Android P (Android 9.0) is an exciting release for Android enthusiasts because of the many changes it’s bringing to the user interface and user experience. Thanks to Google’s work on Project Treble, the latest Android release is available in beta for not only the Google Pixel and Google Pixel 2 devices but also phones like the OnePlus 6, Xiaomi Mi Mix 2S, Sony Xperia XZ2, Essential Phone, and more. One not-so-exciting change in Android P, however, is the restriction the OS places on installing custom overlays. Overlays are used to modify the resources of an app and they’re what the Substratum Theme Manager uses to make rootless custom themes possible on Android Oreo. Now, Google has confirmed that the restrictions are intended behavior, which means that rootless, system-wide custom themes will no longer be possible on Google smartphones and smartphones without existing theme engines moving forward.

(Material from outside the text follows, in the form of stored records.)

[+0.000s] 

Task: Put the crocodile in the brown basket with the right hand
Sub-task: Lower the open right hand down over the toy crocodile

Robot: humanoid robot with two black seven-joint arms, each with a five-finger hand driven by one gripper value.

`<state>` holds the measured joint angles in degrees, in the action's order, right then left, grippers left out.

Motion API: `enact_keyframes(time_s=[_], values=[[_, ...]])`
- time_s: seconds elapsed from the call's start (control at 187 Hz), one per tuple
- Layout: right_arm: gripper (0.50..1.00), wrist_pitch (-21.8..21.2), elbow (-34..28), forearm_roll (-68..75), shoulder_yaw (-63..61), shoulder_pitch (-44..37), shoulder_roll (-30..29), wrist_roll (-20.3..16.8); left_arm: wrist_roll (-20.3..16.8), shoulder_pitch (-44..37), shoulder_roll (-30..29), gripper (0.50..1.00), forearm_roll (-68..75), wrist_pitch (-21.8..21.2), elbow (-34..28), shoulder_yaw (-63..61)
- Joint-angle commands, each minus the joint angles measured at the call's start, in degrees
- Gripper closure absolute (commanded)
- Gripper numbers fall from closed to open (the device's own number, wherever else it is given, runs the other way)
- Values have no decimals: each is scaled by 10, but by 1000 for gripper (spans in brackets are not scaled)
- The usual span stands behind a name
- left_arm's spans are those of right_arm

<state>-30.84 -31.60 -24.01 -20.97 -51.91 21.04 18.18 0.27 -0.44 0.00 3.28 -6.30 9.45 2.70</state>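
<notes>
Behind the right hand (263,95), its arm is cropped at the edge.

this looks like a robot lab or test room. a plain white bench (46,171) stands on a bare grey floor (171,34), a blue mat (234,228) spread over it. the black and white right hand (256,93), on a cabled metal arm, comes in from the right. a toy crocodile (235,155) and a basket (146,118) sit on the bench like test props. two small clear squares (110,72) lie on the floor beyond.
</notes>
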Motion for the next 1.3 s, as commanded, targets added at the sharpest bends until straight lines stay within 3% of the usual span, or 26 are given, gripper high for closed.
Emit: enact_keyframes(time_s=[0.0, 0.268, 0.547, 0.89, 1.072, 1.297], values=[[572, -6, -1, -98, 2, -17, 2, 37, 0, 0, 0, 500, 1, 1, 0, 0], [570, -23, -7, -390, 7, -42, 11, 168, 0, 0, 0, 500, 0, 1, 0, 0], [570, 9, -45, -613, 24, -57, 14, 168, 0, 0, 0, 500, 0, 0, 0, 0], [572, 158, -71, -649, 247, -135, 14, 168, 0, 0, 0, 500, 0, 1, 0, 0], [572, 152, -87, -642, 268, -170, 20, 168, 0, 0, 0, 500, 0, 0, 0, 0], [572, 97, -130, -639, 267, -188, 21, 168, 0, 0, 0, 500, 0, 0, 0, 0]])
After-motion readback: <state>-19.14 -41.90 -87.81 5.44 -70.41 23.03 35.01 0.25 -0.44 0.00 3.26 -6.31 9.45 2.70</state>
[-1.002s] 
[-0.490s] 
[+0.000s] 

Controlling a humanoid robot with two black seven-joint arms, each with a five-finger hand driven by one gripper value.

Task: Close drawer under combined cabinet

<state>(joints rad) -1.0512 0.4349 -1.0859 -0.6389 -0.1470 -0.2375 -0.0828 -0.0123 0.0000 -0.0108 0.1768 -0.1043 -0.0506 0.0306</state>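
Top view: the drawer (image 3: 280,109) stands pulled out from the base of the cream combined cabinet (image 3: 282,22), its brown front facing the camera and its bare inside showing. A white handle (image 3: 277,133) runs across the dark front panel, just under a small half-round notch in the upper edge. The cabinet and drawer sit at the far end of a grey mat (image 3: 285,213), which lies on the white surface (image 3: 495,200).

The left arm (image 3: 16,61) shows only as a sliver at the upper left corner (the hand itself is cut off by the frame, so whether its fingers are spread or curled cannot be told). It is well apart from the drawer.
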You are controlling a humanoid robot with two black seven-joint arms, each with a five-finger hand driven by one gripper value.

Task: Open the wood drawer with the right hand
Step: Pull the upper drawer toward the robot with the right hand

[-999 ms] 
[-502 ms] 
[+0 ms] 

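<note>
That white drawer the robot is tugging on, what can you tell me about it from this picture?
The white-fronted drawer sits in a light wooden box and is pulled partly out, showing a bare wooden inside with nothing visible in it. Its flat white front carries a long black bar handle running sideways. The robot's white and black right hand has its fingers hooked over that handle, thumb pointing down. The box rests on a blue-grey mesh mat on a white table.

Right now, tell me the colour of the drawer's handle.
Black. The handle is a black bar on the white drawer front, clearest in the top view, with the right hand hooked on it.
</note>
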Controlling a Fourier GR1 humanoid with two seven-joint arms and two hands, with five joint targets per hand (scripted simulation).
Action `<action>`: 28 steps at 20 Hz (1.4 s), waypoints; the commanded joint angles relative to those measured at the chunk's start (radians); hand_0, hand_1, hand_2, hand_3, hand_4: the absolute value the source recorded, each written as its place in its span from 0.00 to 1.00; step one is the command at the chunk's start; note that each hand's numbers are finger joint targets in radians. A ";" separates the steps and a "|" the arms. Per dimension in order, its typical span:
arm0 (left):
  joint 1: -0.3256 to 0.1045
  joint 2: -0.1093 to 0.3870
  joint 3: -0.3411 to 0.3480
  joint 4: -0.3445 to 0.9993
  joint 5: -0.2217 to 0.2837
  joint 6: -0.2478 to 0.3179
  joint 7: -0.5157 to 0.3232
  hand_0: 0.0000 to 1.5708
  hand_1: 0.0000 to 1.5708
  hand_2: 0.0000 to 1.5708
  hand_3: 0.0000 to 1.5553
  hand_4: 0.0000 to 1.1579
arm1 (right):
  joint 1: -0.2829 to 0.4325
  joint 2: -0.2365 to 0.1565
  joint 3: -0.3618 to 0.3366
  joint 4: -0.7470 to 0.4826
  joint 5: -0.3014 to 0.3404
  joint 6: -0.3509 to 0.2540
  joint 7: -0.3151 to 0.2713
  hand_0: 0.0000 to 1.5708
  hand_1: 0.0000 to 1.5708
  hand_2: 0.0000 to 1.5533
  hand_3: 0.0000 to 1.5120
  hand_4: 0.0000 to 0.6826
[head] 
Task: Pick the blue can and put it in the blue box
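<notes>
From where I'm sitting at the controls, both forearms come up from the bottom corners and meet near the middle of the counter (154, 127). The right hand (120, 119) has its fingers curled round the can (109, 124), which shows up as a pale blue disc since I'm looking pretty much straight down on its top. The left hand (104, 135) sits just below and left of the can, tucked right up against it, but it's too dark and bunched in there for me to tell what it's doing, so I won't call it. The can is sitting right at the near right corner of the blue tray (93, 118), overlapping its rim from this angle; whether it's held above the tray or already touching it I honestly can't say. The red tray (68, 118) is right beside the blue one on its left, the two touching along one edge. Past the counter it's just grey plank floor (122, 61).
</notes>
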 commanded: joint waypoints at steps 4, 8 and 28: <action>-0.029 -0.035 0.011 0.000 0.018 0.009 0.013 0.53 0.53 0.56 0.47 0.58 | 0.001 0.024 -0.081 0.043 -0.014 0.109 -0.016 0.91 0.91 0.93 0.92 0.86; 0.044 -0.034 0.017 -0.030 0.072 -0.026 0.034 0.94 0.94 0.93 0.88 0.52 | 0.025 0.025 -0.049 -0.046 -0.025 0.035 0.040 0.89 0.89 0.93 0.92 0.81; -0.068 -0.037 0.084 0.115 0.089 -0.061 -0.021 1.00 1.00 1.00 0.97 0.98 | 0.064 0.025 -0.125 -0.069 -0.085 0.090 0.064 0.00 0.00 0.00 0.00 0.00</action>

How to get a Dark Theme on Android 8.0 Oreo
How to get a Dark Theme on Android 8.0 Oreo
How to get a Dark Theme on Android 8.0 Oreo
Rootless Substratum Dark Custom Theme on Android Oreo
Rootless Substratum Dark Custom Theme on Android Oreo

System-wide dark theme on Android 8.0 Oreo without root

In the Google Issue Tracker, a Googler left the following comment and marked the issue as “Won’t Fix (Intended Behavior)”:

We appreciate the feedback and would like to share some background information and clarifications.

The Overlay Manager Service (OMS) is intended for device manufacturer’s use. OMS, in its current form, is not designed to be a generic theming feature — more design considerations will need to be put into it in order to uphold Android platform’s security and product standards for users. Accordingly, OMS has never been advocated as a public developer feature.

Earlier this year a security patch (CVE-2017-13263) was released to OEMs for Android Oreo devices. The patch restricts the installation of overlays to pre-installed or system-signed apps, in response to a legitimate security issue raised in Android Oreo. Android P also includes this critical security patch, so it restricts overlays in the same way as does Android Oreo.

We understand that custom theming is an important capability for some users.  We will take your feedback into consideration with any future work in this area.

We’ve talked about the Overlay Manager Service (OMS) before. It’s Sony’s theme framework that was contributed to the Android Open Source Project. Commands to interface with OMS became accessible via ADB starting in Android 8.0 Oreo which is how the Andromeda add-on for Substratum brought rootless custom themes to Android Oreo. Google realized that the community was using these ADB commands in an unintended way (as ADB commands are meant for developers to debug), and so they implemented a new check which prevents any non-system overlays from being installed.

This is a disappointing, but ultimately predictable change by Google. Third-party overlays could easily break due to a resource conflict with their target applications, so Andromeda’s method of theming was certainly not ideal. We’re hoping that Google implements an API for theme developers to hook into apps so there isn’t constant breakage. For now, it’s a shame that custom themes won’t be available for all users of Google-made phones. Devices from manufacturers like Razer, Huawei, Xiaomi, and Samsung will still have their own theme engine and theme store, but for many devices, OMS was the only way to get a native, system-wide dark theme. At least a future Android P update might bring a manual toggle for the partial dark theme in the Pixel Launcher.